→ Goal of the exercise:
In the material below, transcribe every line from the first through the line holding "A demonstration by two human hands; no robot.", exactly, and stop after that line.
START Provided material
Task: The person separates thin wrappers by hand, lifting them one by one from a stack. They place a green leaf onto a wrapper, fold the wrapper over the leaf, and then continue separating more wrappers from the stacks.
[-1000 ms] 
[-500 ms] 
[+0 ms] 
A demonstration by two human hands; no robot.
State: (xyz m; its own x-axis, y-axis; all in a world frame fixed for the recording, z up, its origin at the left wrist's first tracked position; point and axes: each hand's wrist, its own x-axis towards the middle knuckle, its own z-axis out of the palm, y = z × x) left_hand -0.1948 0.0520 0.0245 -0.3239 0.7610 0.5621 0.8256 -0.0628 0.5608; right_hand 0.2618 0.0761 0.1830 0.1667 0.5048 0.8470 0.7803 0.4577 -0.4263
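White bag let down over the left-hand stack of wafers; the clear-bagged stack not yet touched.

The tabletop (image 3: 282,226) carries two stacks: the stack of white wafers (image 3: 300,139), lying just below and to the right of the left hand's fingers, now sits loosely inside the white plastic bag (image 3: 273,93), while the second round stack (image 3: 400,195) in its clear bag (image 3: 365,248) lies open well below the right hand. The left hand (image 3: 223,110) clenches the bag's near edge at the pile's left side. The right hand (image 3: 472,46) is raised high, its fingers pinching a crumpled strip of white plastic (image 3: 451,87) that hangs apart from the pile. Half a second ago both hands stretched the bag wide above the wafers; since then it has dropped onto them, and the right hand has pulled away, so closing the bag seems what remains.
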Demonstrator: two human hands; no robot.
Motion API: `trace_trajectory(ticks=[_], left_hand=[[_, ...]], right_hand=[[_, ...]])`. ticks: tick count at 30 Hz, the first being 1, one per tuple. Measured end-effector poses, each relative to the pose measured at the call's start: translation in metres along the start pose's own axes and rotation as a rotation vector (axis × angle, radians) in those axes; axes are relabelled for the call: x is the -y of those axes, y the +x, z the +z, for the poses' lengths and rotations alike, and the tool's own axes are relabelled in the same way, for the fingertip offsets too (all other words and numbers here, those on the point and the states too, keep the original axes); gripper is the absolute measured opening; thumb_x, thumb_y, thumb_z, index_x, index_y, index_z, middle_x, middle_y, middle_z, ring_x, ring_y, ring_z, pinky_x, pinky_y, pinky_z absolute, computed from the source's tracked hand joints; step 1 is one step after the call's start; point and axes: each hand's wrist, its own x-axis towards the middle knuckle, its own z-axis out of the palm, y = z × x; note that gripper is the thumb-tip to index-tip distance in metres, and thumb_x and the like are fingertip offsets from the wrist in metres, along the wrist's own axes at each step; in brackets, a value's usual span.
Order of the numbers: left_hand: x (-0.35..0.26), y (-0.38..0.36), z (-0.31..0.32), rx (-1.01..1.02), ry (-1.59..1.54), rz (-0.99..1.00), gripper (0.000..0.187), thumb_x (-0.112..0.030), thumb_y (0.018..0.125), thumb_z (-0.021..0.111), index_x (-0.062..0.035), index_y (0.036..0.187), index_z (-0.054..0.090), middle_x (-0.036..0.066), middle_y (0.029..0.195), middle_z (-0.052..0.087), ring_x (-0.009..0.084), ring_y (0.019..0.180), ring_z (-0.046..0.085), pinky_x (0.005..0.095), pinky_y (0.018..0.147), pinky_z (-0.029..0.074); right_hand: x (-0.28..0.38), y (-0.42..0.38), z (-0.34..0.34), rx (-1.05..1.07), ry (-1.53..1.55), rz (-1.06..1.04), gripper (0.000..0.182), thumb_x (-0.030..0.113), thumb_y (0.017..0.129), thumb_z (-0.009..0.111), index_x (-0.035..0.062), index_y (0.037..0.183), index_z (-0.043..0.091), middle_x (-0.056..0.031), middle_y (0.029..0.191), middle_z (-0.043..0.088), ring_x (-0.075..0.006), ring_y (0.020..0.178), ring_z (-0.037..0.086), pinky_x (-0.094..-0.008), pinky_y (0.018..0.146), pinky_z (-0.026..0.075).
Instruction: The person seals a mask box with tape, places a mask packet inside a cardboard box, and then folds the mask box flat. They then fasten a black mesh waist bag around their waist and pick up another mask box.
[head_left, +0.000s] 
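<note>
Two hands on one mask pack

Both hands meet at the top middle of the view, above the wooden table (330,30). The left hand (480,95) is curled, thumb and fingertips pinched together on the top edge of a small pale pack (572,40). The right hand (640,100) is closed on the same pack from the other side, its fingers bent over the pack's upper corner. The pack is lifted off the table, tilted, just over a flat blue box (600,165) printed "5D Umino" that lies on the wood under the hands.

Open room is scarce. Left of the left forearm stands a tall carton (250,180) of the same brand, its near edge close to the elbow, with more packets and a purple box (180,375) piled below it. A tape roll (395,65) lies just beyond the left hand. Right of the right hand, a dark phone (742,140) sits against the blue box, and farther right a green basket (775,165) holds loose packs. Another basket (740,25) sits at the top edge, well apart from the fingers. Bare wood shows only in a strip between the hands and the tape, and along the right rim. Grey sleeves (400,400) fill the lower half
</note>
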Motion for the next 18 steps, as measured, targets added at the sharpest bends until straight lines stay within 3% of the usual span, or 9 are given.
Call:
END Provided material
→ Your response:
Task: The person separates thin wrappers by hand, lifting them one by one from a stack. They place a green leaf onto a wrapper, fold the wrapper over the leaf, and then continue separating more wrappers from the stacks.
[-1000 ms] 
[-500 ms] 
[+0 ms] 
A demonstration by two human hands; no robot.

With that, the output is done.